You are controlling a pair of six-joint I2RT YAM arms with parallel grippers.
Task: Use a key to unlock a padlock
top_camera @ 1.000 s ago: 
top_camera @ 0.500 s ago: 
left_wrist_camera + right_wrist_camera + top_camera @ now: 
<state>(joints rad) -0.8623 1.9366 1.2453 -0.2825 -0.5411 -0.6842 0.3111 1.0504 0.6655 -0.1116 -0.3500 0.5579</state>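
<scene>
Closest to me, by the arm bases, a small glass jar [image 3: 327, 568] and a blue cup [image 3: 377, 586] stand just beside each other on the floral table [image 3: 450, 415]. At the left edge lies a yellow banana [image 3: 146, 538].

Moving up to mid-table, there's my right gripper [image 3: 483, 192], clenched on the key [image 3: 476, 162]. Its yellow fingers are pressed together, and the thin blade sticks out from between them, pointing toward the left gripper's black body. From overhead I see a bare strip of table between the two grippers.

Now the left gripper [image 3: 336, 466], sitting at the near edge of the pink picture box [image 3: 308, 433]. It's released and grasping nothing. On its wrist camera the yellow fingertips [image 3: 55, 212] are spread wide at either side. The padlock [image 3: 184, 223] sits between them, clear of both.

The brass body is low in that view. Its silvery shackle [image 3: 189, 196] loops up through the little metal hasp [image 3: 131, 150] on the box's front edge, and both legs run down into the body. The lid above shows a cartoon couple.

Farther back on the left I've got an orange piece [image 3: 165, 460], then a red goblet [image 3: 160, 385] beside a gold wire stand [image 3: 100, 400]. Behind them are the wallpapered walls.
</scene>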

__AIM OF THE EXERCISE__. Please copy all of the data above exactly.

__ANSWER SPACE__.
You are controlling a pair of six-joint I2RT YAM arms with parallel grippers.
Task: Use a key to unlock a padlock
top_camera @ 1.000 s ago: 
top_camera @ 0.500 s ago: 
left_wrist_camera + right_wrist_camera + top_camera @ now: 
<state>(joints rad) -0.8623 1.9366 1.2453 -0.2825 -0.5411 -0.6842 0.3111 1.0504 0.6655 -0.1116 -0.3500 0.5579</state>
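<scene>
Closest to me, by the arm bases, a small glass jar [image 3: 327, 568] and a blue cup [image 3: 377, 586] stand just beside each other on the floral table [image 3: 450, 415]. At the left edge lies a yellow banana [image 3: 146, 538].

Moving up to mid-table, there's my right gripper [image 3: 483, 192], clenched on the key [image 3: 476, 162]. Its yellow fingers are pressed together, and the thin blade sticks out from between them, pointing toward the left gripper's black body. From overhead I see a bare strip of table between the two grippers.

Now the left gripper [image 3: 336, 466], sitting at the near edge of the pink picture box [image 3: 308, 433]. It's released and grasping nothing. On its wrist camera the yellow fingertips [image 3: 55, 212] are spread wide at either side. The padlock [image 3: 184, 223] sits between them, clear of both.

The brass body is low in that view. Its silvery shackle [image 3: 189, 196] loops up through the little metal hasp [image 3: 131, 150] on the box's front edge, and both legs run down into the body. The lid above shows a cartoon couple.

Farther back on the left I've got an orange piece [image 3: 165, 460], then a red goblet [image 3: 160, 385] beside a gold wire stand [image 3: 100, 400]. Behind them are the wallpapered walls.
</scene>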

This completes the requested output.